In de nacht van 10 op 11 januari ging onze 3e Airborne Assault Company naar het hoofdpostkantoor. Er was een gevecht, maar onze jongens namen het bijna zonder verlies. De plotselingheid had effect - de militanten zaten niet op hen te wachten! ..
Zelf was ik op dat moment nog in Severny, ik werd tijdelijk verantwoordelijk voor munitie. Maar op 13 januari, toen het hoofd van het magazijn arriveerde, ging ik met het 2e bedrijf naar Grozny om kennis te maken met de situatie.
Deze situatie was verschrikkelijk. Mortierbeschietingen, constante explosies... Er liggen veel burgerlijken op straat, onze vernielde tanks staan zonder torentjes... De KNP zelf (commando- en observatiepost. - Vert.) van het bataljon waar ik aankwam was ook onder constant mortiervuur. En in ongeveer dertig of veertig minuten, over het algemeen, werd me alles duidelijk ...
Toen zag de brigadecommandant me (hij was de oudste van de operationele groep): “Goed gedaan om te komen! Nu krijg je een taak. De parachutisten namen twee keer het gebouw van de Raad van Ministers in, twee keer sloegen hun militanten knock-out. Nu zijn er in de Raad van Ministers zowel “geesten” als de onze. Maar de parachutisten leden zware verliezen, u zult hen te hulp schieten. Neem de 2e luchtlandingscompagnie en een antitankbatterij. Het is de taak om het twee dagen uit te houden in de Raad van Ministers.”
De brigadecommandant gaf me een kaart uit 1979. Het was bijna onmogelijk om er langs te navigeren: alles eromheen was verbrand, ingestort. Je kunt de nummers op de huizen niet zien, de namen van de straten... Ik geef het bevel aan de compagniescommandant om zich klaar te maken: neem zoveel munitie als we kunnen dragen. En ergens rond zestien uur kwam er een gids - een gemotoriseerde schutter - met een wit verband op zijn mouw.

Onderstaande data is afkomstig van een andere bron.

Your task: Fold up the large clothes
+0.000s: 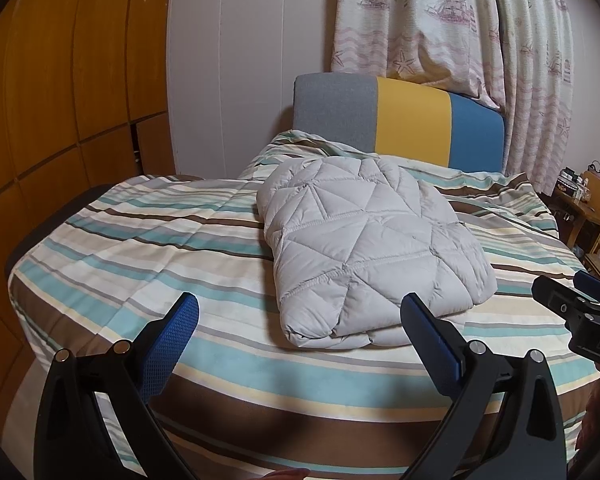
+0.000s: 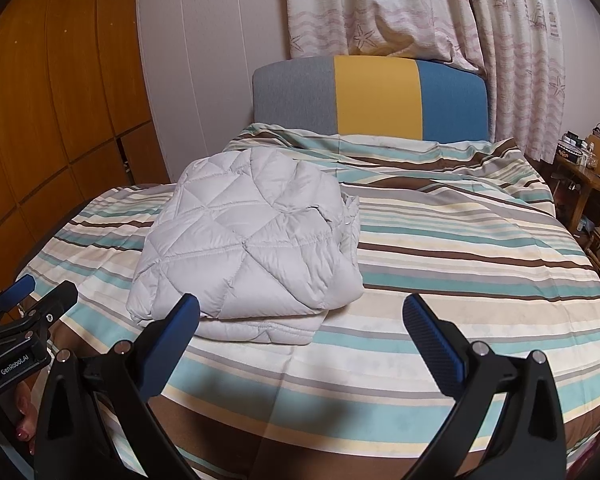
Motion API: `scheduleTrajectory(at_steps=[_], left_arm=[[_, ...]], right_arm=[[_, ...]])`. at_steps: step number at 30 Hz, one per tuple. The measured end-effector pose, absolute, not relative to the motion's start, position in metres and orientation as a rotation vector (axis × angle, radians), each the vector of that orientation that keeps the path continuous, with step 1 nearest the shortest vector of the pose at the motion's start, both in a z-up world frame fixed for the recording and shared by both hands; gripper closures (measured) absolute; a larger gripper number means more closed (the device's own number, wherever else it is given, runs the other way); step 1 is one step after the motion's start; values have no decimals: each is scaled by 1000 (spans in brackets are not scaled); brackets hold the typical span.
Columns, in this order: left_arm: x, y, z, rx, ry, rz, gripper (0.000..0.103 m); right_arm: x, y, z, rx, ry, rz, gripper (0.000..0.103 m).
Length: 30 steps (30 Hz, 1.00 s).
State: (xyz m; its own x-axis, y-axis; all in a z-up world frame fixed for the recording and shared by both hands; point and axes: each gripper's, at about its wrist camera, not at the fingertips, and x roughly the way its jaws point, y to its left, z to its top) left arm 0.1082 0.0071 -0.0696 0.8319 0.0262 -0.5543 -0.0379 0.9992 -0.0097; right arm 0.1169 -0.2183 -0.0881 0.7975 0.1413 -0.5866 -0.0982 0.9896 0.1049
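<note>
A light grey quilted puffer jacket lies folded into a thick bundle on the striped bed cover. It also shows in the right wrist view, left of centre. My left gripper is open and empty, held just short of the bundle's near edge. My right gripper is open and empty, to the right of the bundle's near corner. The right gripper shows at the right edge of the left wrist view. The left gripper shows at the left edge of the right wrist view.
A grey, yellow and blue headboard stands at the far end of the bed, with patterned curtains behind. Wooden wardrobe doors line the left. A cluttered wooden side table stands at the right.
</note>
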Motion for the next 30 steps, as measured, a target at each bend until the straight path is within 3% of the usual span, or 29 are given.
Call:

Herberekend, gecontroleerd en geladen wapen, de patronen werden naar de kamer gestuurd, de machinegeweren werden op zekeringen gezet. Er werden schildwachten aangesteld, die met de gids verder gingen. De antitankbatterij werd in het midden geplaatst, omdat ze moeilijker kunnen gaan (ze dragen hun eigen munitie). Achter ons bewaakte de achterpatrouille. Over het algemeen deden we alles volgens de wetenschap en gingen.
Op wat voor ondenkbare manieren leidde de gids ons! Als ik daar weer was, zou ik nooit de weg vinden waarop we liepen! We gingen in streepjes door de straten, kelders ... Toen gingen we naar boven, passeerden zebrapaden onder de grond ... In een straat kwamen we onder vuur te liggen en konden ze lange tijd niet oversteken. Ze schoten op ons van alles wat ze konden: van granaatwerpers, van machinegeweren, van machinegeweren ...
Eindelijk zijn ze ergens aangekomen. De conducteur wuifde met zijn hand: "Daar is de ministerraad, ga daarheen." En hij verdween... We keken om ons heen: de gevel van het gebouw ernaast zat langs en dwars doorzeefd met kogels, lege raamopeningen zonder kozijnen, trappen gesloopt. Hier en daar flitsen van schoten, geschreeuw in onze en Tsjetsjeense taal...
Er waren in totaal honderdtwintig mensen in het detachement. Ik verdeelde het in groepjes van tien mensen, en tussen de beschietingen door renden we om de beurt over de straat voor de ministerraad.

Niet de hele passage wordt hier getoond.